肩こりや腰痛に悩んでる人はけっこう聞きますが、背中が張って痛いという人たちが実はかなり多い!

肩や腰の筋肉は背中と繋がっているため、同時に痛むことが多いのです。スマートフォンの普及によって背中の張りやこりに悩まされる人も増えており、今や現代病のひとつといっても過言ではないでしょう。

・背中の張りの症状

背中の張りの主な症状は、背中の痛みとコリ・首の痛み・冷えなどがあります。重症になると背骨周辺の筋肉が引っ張られるようになり、鈍い痛みが慢性的に続きます。症状を放置しても酷く悪化することはありませんが、治療が効きづらくなるので注意してください。

・背中の張りの原因

背中の張りは、同じ姿勢を長時間取り続けたり、重いものを持ち上げたことによる筋肉疲労と考えられています。また冷えなどによる血行不良や、内臓の異常、精神的ストレスによって背中に違和感を覚えることもあります。

・背中の張りの治療法

背中の張りに期待できるツボは「肺兪(はいゆ)」「心兪(しんゆ)」「腎兪(じんゆ)」などがあります。

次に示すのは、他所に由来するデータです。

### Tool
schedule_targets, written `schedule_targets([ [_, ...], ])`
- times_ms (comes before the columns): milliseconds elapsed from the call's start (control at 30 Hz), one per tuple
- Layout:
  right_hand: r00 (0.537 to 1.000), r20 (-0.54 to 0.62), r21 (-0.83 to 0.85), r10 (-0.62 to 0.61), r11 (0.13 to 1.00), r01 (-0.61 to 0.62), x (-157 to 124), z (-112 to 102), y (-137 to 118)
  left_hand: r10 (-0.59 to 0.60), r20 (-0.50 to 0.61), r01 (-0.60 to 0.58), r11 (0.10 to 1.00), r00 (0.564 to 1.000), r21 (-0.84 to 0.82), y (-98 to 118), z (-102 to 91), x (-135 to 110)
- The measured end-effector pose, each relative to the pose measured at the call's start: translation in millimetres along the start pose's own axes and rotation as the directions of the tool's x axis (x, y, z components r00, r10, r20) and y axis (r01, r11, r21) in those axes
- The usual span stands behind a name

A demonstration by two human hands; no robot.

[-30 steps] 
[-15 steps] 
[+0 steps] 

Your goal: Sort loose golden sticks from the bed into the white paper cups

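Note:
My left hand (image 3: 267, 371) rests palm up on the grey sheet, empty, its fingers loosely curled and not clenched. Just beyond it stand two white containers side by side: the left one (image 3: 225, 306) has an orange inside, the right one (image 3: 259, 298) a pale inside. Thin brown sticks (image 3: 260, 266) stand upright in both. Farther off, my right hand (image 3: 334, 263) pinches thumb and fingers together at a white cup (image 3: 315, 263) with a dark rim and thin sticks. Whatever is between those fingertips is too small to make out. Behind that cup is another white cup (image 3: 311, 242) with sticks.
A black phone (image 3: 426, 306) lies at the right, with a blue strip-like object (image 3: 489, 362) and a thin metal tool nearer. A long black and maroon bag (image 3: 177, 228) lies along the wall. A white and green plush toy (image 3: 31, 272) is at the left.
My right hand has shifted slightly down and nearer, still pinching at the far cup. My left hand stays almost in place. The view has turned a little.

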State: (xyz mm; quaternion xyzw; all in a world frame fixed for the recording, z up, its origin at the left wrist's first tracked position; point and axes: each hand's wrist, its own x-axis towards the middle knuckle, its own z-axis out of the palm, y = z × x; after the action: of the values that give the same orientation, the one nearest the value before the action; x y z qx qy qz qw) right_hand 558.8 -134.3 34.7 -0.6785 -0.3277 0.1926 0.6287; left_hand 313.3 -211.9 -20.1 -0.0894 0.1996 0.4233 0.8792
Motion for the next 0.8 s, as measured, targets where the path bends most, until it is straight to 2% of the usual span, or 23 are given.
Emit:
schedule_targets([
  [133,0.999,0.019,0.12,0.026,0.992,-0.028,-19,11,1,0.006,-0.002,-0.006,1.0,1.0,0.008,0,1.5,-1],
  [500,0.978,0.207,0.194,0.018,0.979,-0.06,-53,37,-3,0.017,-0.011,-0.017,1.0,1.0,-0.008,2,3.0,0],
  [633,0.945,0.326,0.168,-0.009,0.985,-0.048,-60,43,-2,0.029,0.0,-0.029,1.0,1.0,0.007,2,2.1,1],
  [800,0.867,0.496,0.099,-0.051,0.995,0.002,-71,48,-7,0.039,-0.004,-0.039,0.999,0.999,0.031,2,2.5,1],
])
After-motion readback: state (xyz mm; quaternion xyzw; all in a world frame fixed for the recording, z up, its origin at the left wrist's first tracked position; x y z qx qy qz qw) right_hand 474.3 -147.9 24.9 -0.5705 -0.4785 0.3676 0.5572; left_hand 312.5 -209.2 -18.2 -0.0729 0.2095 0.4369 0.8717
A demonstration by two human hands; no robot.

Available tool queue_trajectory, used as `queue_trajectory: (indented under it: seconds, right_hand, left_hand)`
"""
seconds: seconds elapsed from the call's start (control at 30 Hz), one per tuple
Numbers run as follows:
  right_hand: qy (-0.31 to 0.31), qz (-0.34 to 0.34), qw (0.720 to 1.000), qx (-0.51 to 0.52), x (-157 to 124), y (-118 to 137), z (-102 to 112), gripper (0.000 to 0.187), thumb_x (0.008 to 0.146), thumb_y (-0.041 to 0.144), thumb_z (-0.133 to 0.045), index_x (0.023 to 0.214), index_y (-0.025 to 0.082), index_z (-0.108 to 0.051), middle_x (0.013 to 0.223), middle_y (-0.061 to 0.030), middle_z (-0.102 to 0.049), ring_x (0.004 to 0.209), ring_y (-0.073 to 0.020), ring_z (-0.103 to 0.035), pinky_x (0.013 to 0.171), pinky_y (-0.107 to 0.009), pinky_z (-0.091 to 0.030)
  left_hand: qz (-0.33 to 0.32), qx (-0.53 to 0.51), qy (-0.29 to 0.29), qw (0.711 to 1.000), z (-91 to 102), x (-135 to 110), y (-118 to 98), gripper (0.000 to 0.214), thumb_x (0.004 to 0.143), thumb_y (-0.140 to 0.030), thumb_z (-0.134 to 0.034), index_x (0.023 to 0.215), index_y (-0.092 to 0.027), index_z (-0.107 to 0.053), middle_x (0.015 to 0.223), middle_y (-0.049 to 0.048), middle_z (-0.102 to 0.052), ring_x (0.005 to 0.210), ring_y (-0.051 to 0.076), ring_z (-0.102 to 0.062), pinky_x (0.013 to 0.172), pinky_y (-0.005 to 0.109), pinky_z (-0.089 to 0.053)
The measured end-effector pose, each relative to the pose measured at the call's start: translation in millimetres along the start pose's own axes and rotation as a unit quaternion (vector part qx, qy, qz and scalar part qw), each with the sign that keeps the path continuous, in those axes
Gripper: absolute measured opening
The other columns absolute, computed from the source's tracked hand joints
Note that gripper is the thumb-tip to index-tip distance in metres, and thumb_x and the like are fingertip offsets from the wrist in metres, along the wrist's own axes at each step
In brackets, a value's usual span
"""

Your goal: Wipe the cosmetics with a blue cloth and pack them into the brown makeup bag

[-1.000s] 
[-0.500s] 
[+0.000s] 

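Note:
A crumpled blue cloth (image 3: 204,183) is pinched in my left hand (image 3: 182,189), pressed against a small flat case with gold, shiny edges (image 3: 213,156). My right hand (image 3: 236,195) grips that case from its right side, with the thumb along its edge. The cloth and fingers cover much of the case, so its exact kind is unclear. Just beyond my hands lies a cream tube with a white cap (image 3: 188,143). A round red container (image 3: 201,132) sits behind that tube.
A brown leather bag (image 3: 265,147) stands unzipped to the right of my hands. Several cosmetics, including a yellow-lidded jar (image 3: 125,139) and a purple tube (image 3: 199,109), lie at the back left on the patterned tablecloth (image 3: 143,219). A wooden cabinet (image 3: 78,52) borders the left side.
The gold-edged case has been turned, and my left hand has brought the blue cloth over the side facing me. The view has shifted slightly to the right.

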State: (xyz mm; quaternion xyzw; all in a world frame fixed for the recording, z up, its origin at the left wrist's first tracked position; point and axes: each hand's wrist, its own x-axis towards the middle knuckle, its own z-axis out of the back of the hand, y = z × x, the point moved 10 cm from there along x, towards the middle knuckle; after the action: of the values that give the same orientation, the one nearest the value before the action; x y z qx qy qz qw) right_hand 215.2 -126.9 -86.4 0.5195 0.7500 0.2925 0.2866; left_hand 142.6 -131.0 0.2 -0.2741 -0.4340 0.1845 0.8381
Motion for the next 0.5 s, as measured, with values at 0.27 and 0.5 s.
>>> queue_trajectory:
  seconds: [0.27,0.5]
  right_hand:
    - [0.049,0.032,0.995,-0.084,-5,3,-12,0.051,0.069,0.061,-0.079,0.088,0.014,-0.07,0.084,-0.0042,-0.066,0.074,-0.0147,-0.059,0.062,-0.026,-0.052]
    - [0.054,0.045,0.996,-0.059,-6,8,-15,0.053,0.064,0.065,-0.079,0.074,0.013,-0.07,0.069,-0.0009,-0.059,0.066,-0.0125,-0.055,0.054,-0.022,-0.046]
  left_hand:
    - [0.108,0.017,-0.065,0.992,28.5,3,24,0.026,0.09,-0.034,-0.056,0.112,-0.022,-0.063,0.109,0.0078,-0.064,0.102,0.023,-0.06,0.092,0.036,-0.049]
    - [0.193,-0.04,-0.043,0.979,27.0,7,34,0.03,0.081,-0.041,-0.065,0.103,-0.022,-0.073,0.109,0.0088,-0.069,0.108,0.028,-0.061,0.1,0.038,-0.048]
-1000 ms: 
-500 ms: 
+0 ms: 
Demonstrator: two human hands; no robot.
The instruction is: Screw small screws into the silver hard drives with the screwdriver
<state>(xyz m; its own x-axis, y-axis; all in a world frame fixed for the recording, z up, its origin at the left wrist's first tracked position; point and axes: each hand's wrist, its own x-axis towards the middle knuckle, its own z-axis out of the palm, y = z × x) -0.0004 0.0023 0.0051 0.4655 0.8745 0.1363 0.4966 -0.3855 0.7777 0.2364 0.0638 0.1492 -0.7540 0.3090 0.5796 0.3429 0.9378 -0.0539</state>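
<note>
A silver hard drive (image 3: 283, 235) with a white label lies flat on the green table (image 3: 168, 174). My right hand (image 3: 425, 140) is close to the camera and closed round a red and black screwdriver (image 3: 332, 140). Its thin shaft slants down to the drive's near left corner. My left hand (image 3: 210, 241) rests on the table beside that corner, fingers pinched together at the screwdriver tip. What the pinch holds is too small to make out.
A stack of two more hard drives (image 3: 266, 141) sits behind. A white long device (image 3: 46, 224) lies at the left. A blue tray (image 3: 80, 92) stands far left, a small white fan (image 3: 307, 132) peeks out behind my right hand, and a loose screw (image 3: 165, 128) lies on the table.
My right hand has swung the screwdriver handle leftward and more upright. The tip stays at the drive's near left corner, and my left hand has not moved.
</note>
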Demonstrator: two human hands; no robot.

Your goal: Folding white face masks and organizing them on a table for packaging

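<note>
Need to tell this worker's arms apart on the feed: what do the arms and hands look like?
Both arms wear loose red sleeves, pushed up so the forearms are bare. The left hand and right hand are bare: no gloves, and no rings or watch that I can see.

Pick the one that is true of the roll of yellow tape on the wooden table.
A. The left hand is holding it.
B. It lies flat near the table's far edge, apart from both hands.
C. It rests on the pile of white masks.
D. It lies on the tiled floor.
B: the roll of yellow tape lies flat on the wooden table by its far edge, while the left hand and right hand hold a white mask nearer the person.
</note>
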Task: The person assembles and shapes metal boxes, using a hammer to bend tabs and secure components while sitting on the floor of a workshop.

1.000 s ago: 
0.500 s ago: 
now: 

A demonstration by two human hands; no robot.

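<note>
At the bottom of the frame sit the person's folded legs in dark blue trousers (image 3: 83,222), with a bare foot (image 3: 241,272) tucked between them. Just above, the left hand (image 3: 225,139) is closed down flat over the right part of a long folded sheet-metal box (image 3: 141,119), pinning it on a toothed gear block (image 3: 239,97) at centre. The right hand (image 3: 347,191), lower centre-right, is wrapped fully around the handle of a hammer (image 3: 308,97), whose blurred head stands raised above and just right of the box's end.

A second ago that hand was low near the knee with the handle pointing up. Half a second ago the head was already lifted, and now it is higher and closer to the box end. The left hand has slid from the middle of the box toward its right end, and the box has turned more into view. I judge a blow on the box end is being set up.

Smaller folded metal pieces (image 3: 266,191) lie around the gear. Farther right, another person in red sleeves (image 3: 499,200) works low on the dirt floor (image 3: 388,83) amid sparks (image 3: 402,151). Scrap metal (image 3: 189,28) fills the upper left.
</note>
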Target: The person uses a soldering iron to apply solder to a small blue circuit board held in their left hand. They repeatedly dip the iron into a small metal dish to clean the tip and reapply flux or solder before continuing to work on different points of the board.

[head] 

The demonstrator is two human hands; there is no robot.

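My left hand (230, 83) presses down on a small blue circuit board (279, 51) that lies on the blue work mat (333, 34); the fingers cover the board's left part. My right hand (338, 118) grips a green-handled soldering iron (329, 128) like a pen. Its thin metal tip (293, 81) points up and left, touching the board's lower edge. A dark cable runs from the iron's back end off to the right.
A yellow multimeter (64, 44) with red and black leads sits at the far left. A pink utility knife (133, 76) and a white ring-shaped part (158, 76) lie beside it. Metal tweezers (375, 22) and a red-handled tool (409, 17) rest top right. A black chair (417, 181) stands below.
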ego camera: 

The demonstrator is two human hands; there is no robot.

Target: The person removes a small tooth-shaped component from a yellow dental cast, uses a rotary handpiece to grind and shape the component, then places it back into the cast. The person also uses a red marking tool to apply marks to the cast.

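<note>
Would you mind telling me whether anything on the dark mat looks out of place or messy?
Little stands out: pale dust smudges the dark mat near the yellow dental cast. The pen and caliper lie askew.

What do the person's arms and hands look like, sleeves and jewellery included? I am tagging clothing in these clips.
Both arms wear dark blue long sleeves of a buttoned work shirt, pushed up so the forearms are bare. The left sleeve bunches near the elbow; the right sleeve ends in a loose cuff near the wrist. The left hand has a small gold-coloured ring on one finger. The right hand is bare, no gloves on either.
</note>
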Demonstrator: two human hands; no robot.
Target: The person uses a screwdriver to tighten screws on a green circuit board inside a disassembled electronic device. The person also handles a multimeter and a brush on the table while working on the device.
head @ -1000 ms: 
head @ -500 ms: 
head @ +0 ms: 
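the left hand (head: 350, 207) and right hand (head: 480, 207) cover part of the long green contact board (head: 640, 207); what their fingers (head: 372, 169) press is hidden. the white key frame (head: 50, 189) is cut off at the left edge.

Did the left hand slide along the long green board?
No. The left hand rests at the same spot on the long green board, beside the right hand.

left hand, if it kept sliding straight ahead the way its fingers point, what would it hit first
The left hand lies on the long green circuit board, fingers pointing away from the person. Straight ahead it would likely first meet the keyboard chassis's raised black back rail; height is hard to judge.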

【肺兪】-肩甲骨中央の高さ(第3胸椎あたり)にある背骨をはさんだ両側、親指の幅一本半のところにあるツボ
【心兪】-肩甲骨下部の高さ(第5胸椎あたり)にある背骨をはさんだ両側、親指の幅一本半のところにあるツボ
【腎兪】-肋骨の一番下の高さにある背骨をはさんだ両側、左右親指の幅1本半のところにあるツボ

背中のツボは最もセルフケアが難しい場所です。床にゴルフボールを置いてから仰向けになったり、柱の角に押し付けたり、専用のマッサージ器具を用いて刺激する方法があります。

・背中の張りに期待できる鍼灸治療の効果

慢性的な背中の張りは、ほとんどが血行不良によるものです。まずは血管の拡張および筋肉をほぐすために、ホットタオルなどで患部を温めましょう。

「肺兪」はその名の通り呼吸器疾患に伴う背中の痛みに効果的です。左右のツボを同時に刺激します。このときやや強めに指圧するのがポイントです。また「心兪」は循環器系疾患に伴う背中の痛み、「腎兪」は背中や腰の痛み、そして東洋医学における腎の働きにも効果があるとされています。

鍼や灸による治療も有効ですが、問題の根本的な解決をすることも重要です。なるべく背中に負担を与えないよう正しい姿勢を維持しましょう。